:: INSTRUCTIONS FOR THE TASK ::
Exactly as written, output each of the lines below, with no images.

:: DATASET SECTION ::
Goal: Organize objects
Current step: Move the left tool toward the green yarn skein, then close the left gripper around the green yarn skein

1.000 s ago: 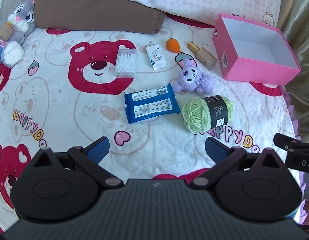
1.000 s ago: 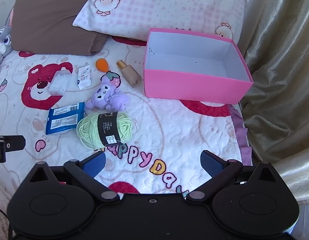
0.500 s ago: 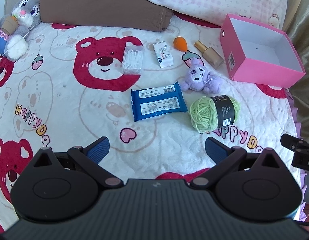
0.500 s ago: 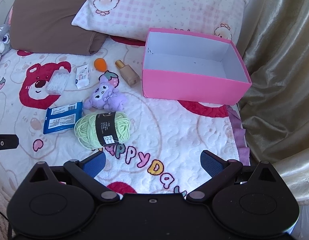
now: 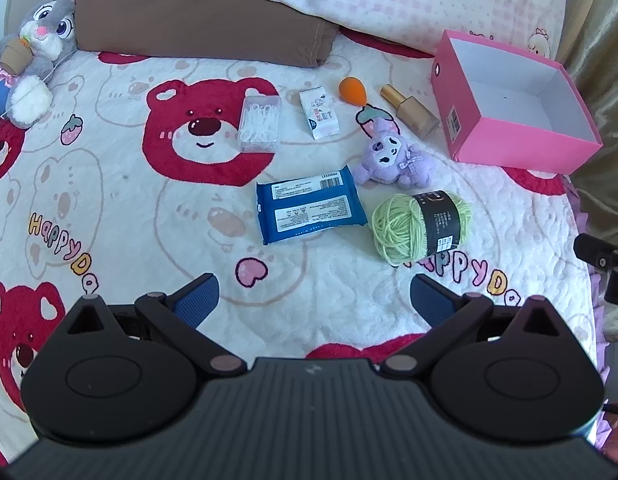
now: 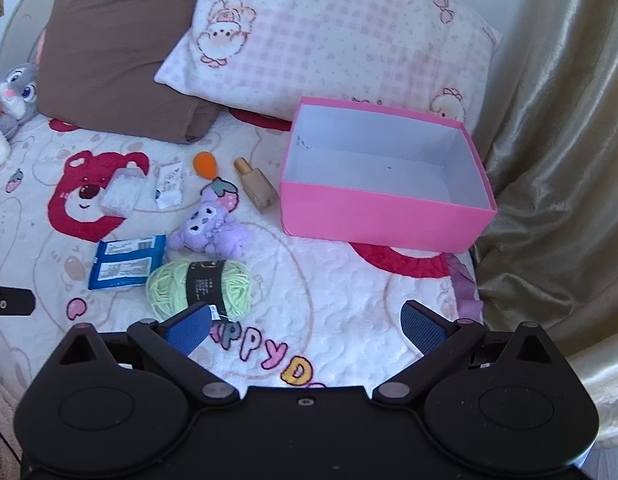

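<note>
Green yarn [image 6: 199,288] is lying just ahead of my right gripper [image 6: 305,330]; both it and my left gripper [image 5: 314,298] are hanging wide apart, gripping nothing.

free: bare blanket [image 6: 349,300] between green yarn ball [image 6: 199,288] and pink box [image 6: 381,216], box open on top | blocked: purple plush [image 6: 211,232], blue wipes pack [image 6: 127,266] and yarn clustered close | bottle [image 6: 257,186] just beside box's left wall | curtain [image 6: 549,200] hems the box's right side
</note>
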Demonstrator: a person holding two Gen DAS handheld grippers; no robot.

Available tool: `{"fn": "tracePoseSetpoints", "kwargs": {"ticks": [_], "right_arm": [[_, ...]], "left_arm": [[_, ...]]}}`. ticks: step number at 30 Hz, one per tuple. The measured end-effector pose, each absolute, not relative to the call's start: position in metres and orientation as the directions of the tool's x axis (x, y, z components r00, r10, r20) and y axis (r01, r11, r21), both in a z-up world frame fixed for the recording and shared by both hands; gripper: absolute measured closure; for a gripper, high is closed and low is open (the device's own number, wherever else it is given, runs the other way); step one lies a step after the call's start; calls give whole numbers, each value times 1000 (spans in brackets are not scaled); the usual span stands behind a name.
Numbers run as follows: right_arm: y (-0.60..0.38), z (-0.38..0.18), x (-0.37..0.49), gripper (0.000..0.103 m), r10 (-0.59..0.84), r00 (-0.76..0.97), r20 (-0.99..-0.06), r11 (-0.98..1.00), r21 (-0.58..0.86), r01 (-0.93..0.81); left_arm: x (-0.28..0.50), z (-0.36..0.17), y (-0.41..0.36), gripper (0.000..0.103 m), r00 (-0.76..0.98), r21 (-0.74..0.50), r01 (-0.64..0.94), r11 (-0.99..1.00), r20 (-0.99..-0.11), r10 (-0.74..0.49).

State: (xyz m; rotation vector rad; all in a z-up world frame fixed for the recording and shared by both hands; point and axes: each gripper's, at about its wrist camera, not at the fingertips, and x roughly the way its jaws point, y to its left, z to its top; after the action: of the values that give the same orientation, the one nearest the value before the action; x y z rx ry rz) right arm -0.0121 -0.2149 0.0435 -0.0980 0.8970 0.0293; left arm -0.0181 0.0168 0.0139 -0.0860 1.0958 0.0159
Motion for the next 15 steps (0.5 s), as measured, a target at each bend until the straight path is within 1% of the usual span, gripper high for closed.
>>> {"fn": "tracePoseSetpoints", "kwargs": {"ticks": [2, 5, 10, 12, 15], "right_arm": [[-213, 45, -14, 1, 51, 652, -756, 990, -49, -134], [-204, 44, -18, 1, 127, 706, -697, 968, -68, -242], [-192, 34, -2, 1, 185, 682, -708, 943, -67, -326], [-186, 25, 5, 2, 211, 661, -720, 926, -69, -371], [-177, 8, 12, 4, 262, 610, -748, 901, -37, -432]], "left_arm": [[-15, 15, 17, 0, 484, -98, -65, 993, -873, -55], [-6, 13, 20, 0, 517, -164, -81, 983, -850, -99], [24, 7, 5, 1, 532, -151, -7, 988, -837, -124], [38, -1, -2, 2, 513, -177, 45, 983, -840, -175], [53, -16, -4, 3, 492, -245, 32, 969, -840, -229]]}}
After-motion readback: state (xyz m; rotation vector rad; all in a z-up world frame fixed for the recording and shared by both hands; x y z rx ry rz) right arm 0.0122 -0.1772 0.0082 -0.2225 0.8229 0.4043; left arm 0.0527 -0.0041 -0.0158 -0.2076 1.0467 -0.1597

:: ANSWER SPACE ::
Goal: Organize objects
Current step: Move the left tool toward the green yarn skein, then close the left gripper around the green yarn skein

1.000 s ago: 
1.000 s ago: 
0.500 s ago: 
0.500 s ago: 
now: 
now: 

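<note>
Green yarn [image 6: 199,288] is lying just ahead of my right gripper [image 6: 305,330]; both it and my left gripper [image 5: 314,298] are hanging wide apart, gripping nothing.

free: bare blanket [image 6: 349,300] between green yarn ball [image 6: 199,288] and pink box [image 6: 381,216], box open on top | blocked: purple plush [image 6: 211,232], blue wipes pack [image 6: 127,266] and yarn clustered close | bottle [image 6: 257,186] just beside box's left wall | curtain [image 6: 549,200] hems the box's right side
</note>
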Demonstrator: a person holding two Gen DAS handheld grippers; no robot.

Available tool: `{"fn": "tracePoseSetpoints", "kwargs": {"ticks": [_], "right_arm": [[_, ...]], "left_arm": [[_, ...]]}}`. ticks: step number at 30 Hz, one per tuple. The measured end-effector pose, each absolute, not relative to the call's start: position in metres and orientation as the directions of the tool's x axis (x, y, z components r00, r10, r20) and y axis (r01, r11, r21), both in a z-up world frame fixed for the recording and shared by both hands; gripper: absolute measured closure; for a gripper, high is closed and low is open (the device's own number, wherever else it is given, runs the other way); step one lies a step after the call's start; calls give whole numbers, each value times 1000 (spans in brackets are not scaled); the usual span stands behind a name.
Numbers run as follows: right_arm: y (-0.60..0.38), z (-0.38..0.18), x (-0.37..0.49), gripper (0.000..0.103 m), r10 (-0.59..0.84), r00 (-0.76..0.97), r20 (-0.99..-0.06), r11 (-0.98..1.00), r21 (-0.58..0.86), r01 (-0.93..0.81); left_arm: x (-0.28..0.50), z (-0.36..0.17), y (-0.41..0.36), gripper (0.000..0.103 m), r00 (-0.76..0.98), r21 (-0.74..0.50), r01 (-0.64..0.94), r11 (-0.99..1.00), r20 (-0.99..-0.11), r10 (-0.74..0.49).

State: (xyz m; rotation vector rad; all in a z-up world frame fixed for the recording and shared by both hands; point and axes: each gripper's, at about its wrist camera, not at the fingertips, and x roughly the way its jaws point, y to its left, z to its top; after the action: of the values that give the same orientation, the one nearest the value before the action; x y z rx ry rz) right arm -0.0121 -0.2149 0.0435 -0.0980 0.8970 0.0293; left arm -0.0181 0.0168 0.0139 -0.0860 1.0958 0.0159
Motion for the next 15 steps (0.5 s), as measured, a target at each bend until the straight path is within 1% of the usual span, gripper high for closed.
>>> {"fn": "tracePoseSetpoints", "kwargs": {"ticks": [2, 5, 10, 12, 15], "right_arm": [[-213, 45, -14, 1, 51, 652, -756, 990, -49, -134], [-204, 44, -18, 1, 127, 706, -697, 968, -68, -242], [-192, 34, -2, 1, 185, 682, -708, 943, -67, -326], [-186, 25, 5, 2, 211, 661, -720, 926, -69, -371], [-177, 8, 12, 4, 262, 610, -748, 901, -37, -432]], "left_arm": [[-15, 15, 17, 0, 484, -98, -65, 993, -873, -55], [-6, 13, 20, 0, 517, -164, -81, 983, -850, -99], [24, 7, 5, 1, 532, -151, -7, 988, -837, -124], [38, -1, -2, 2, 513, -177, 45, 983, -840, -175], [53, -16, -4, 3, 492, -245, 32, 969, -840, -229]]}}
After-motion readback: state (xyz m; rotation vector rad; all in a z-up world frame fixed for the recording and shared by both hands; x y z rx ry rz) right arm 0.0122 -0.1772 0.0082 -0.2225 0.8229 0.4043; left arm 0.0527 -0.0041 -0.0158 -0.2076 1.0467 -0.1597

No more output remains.